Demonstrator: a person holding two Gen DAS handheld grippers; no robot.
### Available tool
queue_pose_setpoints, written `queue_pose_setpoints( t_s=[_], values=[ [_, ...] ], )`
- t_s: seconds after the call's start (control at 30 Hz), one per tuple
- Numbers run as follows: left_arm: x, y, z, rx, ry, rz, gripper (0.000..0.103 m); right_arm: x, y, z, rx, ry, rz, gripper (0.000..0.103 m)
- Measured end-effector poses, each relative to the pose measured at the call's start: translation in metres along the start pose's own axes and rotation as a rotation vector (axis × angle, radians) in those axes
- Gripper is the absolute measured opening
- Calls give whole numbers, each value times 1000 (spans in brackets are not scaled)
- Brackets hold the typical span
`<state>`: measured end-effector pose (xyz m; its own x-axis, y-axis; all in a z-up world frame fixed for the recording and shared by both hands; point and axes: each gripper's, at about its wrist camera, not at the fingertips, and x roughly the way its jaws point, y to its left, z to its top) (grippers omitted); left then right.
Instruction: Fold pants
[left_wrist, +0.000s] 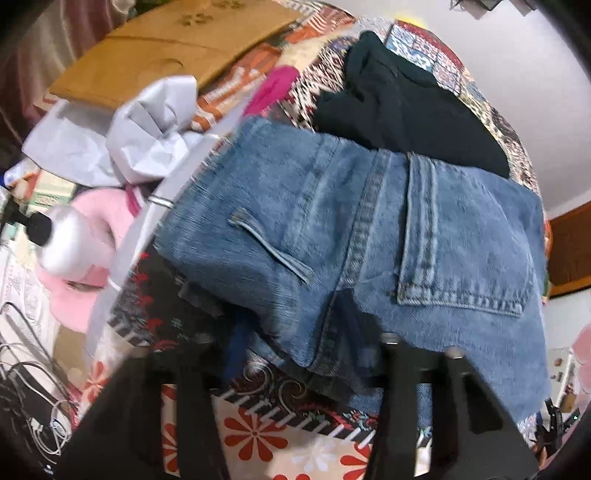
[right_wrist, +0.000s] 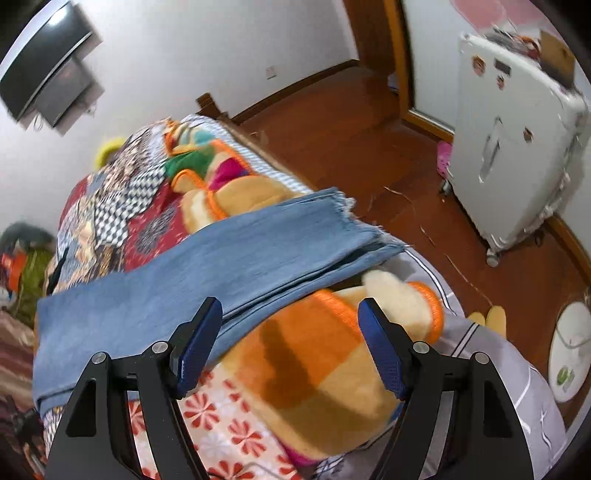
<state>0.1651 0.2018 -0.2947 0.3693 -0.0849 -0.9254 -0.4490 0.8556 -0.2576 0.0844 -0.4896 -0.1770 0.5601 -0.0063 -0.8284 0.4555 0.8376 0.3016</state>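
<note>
Blue jeans (left_wrist: 369, 229) lie on the bed, seat side up, with a back pocket and a belt loop showing. My left gripper (left_wrist: 295, 343) comes down at their near edge, and a thick fold of denim sits between its dark fingers, which look shut on it; the pads are mostly hidden. In the right wrist view the pant legs (right_wrist: 207, 258) stretch across the bed to frayed hems near the far edge. My right gripper (right_wrist: 290, 310) hovers open above the near edge of the legs. Its left finger is over the denim and only blanket lies below the gap.
A black garment (left_wrist: 399, 110) lies beyond the jeans, with grey cloth (left_wrist: 147, 136), a pink plush (left_wrist: 81, 266) and cardboard (left_wrist: 166, 48) to the left. An orange plush blanket (right_wrist: 317, 369) covers the floral sheet (right_wrist: 221, 424). A white appliance (right_wrist: 509, 147) stands on the wooden floor (right_wrist: 369, 140).
</note>
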Motion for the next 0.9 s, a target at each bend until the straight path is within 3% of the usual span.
queue_pose_setpoints(
  t_s=[0.07,0.17,0.33,0.5,0.63,0.73,0.9],
  values=[
    [-3,-3,1,18,-18,39,22,8,-10,6,29,9,9,56],
    [-6,-8,1,37,-42,74,18,22,-20,17,69,19,28,52],
    [-15,-17,-1,81,-83,132,16,49,-27,29,103,38,-15,39],
    [-19,-24,4,128,-92,170,15,73,-35,28,145,80,-9,35],
    [-30,-34,10,168,-99,187,15,80,-35,32,169,76,-62,8],
    [-47,-44,18,241,-130,226,14,64,-28,43,150,14,-48,5],
    [-82,-54,33,302,-198,240,13,0,-10,81,54,-160,0,5]
  ],
)
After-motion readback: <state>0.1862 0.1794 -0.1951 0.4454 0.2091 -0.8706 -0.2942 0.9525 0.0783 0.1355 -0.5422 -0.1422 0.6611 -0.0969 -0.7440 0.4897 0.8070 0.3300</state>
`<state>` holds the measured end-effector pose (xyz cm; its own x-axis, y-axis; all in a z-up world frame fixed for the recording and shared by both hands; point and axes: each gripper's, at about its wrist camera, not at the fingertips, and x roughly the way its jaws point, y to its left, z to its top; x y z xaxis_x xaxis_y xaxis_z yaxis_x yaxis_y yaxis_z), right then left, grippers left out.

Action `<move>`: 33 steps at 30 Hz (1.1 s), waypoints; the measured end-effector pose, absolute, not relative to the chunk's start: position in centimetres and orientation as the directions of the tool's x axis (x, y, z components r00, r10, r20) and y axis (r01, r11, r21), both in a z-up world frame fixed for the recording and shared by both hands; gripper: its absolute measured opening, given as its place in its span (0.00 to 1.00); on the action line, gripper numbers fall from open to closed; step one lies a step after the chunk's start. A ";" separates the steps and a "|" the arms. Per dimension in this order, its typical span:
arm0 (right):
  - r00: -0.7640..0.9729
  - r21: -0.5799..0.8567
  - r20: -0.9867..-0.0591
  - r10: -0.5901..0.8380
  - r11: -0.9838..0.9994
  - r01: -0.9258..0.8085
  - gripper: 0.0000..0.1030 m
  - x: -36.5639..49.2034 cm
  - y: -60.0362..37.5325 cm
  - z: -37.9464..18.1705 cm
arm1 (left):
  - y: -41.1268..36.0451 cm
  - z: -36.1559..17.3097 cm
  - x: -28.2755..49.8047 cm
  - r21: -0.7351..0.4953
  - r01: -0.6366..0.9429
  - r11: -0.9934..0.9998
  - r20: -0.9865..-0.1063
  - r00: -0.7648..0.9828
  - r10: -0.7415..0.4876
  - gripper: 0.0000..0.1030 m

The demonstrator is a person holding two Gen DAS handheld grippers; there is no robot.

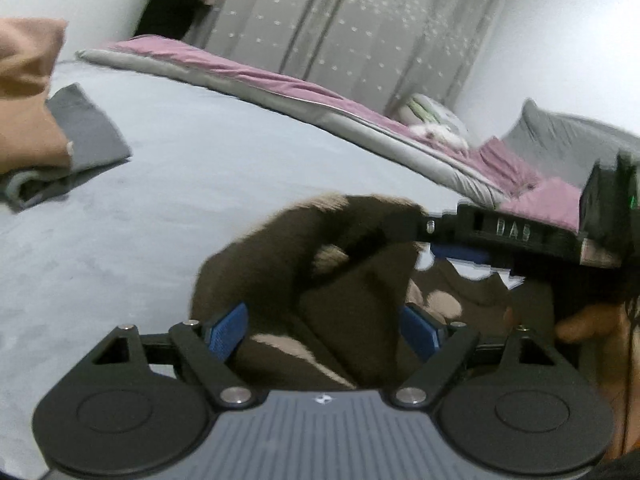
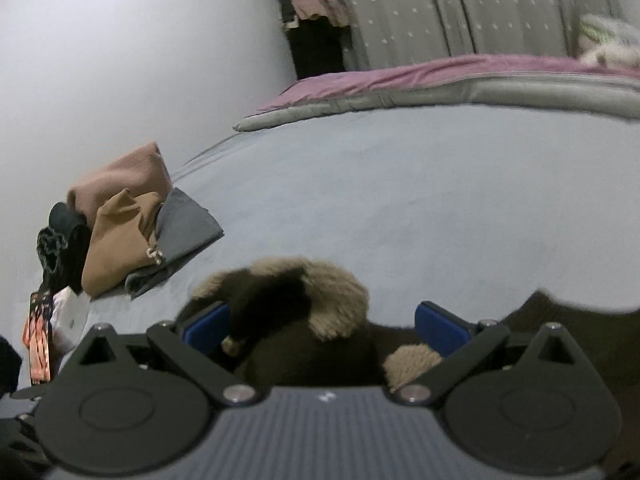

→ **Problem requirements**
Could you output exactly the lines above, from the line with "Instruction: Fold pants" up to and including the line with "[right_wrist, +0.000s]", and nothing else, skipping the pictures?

→ **Written answer**
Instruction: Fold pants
[left_wrist, +0.000s] 
[right_wrist, +0.000s] 

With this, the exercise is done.